▶ [Directions for this task]:
Select and reproduce each line of the listing below that bears the string "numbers".

▶ [Records to use]:
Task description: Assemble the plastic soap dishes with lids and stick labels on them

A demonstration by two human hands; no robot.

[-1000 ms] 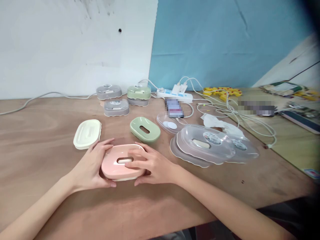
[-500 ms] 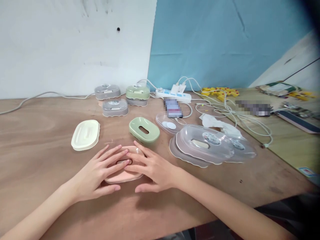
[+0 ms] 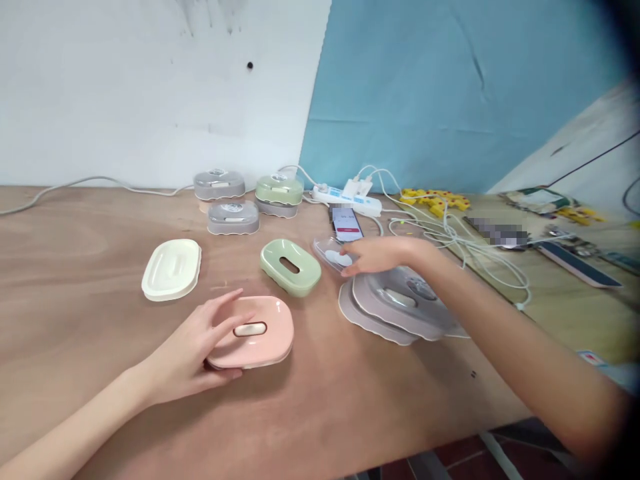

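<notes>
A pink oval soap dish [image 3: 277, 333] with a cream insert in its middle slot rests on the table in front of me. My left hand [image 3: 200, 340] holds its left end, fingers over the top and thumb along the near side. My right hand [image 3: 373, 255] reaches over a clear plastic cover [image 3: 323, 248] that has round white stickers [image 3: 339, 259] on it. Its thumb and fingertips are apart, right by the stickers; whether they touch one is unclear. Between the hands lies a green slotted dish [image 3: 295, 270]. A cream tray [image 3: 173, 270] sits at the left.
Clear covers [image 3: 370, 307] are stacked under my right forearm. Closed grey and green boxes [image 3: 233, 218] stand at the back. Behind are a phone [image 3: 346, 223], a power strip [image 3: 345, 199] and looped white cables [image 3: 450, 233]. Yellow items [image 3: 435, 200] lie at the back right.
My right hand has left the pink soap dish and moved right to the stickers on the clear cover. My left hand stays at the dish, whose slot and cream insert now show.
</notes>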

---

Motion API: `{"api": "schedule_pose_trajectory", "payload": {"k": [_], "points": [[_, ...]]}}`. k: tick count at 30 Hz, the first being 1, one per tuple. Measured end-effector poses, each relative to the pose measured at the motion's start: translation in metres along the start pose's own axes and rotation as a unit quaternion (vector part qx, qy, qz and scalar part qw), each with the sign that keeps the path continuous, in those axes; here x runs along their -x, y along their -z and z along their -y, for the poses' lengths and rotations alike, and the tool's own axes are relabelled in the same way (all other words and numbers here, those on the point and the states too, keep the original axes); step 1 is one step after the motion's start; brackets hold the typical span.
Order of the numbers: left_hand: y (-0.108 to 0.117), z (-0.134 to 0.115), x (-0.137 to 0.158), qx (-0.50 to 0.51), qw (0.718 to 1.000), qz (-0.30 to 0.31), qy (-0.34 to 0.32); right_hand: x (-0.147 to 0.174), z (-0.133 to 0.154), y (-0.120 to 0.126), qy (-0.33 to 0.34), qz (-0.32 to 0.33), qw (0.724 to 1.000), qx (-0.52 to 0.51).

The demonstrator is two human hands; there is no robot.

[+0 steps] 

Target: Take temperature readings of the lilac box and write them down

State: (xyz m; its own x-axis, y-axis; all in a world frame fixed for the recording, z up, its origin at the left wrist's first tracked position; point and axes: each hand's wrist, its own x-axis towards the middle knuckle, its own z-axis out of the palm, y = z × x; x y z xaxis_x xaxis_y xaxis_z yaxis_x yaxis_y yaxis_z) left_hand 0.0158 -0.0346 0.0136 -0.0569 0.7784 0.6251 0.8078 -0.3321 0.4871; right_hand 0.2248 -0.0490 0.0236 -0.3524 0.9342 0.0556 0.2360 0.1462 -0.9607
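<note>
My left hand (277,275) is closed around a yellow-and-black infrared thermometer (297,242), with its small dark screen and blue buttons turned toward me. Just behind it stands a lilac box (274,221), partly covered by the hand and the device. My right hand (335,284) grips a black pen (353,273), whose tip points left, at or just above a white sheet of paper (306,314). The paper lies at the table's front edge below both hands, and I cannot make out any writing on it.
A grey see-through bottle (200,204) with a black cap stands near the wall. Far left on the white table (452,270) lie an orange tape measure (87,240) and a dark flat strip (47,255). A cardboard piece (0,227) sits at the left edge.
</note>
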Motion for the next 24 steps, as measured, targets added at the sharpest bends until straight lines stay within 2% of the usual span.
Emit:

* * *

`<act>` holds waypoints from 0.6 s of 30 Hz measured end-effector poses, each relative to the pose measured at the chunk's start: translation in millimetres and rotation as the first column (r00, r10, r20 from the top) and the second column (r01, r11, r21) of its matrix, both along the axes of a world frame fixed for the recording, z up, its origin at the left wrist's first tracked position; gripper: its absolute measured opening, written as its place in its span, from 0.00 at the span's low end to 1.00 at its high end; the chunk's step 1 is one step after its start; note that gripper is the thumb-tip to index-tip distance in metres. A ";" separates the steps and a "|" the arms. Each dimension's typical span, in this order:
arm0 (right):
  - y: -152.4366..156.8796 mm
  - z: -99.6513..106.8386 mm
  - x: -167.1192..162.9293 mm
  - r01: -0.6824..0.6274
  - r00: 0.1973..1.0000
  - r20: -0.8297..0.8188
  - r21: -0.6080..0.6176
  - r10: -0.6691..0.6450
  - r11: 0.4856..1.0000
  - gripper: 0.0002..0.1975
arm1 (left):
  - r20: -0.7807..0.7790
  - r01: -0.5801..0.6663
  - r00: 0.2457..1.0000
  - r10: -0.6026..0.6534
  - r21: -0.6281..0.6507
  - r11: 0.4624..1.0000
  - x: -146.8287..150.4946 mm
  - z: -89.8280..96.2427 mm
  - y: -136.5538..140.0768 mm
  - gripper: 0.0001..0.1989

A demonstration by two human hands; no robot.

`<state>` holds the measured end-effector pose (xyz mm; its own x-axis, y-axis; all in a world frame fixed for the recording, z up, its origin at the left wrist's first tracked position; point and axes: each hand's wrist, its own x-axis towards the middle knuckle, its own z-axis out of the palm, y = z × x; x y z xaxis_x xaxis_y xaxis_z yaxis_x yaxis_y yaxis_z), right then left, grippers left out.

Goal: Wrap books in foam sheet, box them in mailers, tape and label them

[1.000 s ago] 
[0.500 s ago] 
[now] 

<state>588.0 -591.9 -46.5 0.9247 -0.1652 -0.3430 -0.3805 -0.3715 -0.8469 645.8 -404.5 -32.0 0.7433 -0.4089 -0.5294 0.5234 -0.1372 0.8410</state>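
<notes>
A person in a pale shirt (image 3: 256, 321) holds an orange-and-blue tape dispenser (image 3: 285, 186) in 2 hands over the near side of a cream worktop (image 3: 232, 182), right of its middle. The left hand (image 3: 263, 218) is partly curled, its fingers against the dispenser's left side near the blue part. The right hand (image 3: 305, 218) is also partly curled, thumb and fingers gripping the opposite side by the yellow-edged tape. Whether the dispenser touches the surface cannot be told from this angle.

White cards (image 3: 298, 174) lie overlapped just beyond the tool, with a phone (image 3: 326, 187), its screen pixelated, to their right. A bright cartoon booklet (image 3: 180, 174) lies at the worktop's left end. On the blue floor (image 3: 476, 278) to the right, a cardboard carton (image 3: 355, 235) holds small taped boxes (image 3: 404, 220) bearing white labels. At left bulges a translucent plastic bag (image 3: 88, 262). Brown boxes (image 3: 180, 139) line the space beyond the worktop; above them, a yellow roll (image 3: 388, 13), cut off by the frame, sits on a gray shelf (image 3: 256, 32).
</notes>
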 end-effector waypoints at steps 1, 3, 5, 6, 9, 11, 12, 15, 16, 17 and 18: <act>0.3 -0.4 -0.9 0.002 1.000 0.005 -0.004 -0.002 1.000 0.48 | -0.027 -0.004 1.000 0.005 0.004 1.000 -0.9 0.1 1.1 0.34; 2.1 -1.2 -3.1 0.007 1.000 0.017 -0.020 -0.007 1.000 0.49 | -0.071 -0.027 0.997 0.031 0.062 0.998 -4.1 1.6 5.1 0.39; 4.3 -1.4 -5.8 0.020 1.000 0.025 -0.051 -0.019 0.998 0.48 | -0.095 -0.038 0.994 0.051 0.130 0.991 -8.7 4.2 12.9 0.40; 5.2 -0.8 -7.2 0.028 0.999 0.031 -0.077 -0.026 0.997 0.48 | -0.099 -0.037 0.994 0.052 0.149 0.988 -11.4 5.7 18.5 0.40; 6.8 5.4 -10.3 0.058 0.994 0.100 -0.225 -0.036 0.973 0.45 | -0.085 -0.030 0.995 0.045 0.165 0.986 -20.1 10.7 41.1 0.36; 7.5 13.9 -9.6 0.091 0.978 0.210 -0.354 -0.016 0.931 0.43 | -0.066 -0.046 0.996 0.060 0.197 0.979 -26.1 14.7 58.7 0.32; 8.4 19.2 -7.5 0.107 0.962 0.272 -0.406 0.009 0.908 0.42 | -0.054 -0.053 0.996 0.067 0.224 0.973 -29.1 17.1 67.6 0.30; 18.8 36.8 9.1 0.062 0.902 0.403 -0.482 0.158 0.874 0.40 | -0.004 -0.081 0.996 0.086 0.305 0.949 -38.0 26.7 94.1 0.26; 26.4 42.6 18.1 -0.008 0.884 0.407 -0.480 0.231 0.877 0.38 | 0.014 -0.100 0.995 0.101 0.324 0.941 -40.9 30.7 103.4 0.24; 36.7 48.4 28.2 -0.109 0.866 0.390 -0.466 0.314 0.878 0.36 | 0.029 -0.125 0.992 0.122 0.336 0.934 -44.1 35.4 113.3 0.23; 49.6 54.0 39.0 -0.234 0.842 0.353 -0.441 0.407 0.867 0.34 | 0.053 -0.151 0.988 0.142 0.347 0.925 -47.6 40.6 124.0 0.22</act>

▶ [Task solution]:
Motion API: `{"api": "schedule_pose_trajectory", "payload": {"k": [_], "points": [[_, ...]]}}`. k: tick count at 30 Hz, the first being 1, one per tuple. Measured end-effector poses, each relative to the pose measured at the motion's start: translation in metres along the start pose's own axes and rotation as a unit quaternion (vector part qx, qy, qz and scalar part qw), each with the sign that keeps the path continuous, in those axes; here x runs along their -x, y along their -z and z along their -y, for the poses' lengths and rotations alike, and the tool's own axes are relabelled in the same way (all other words and numbers here, those on the point and the states too, keep the original axes); step 1 is one step after the motion's start; brackets hold the typical span.
Order of the numbers: left_hand: y (-0.108 to 0.117), z (-0.134 to 0.115), x (-0.137 to 0.158), qx (-0.50 to 0.51), qw (0.718 to 1.000), qz (-0.30 to 0.31), qy (-0.34 to 0.32); right_hand: x (-0.147 to 0.174), z (-0.133 to 0.154), y (-0.120 to 0.126), qy (-0.33 to 0.34), qz (-0.32 to 0.33), qw (0.724 to 1.000), qx (-0.52 to 0.51).

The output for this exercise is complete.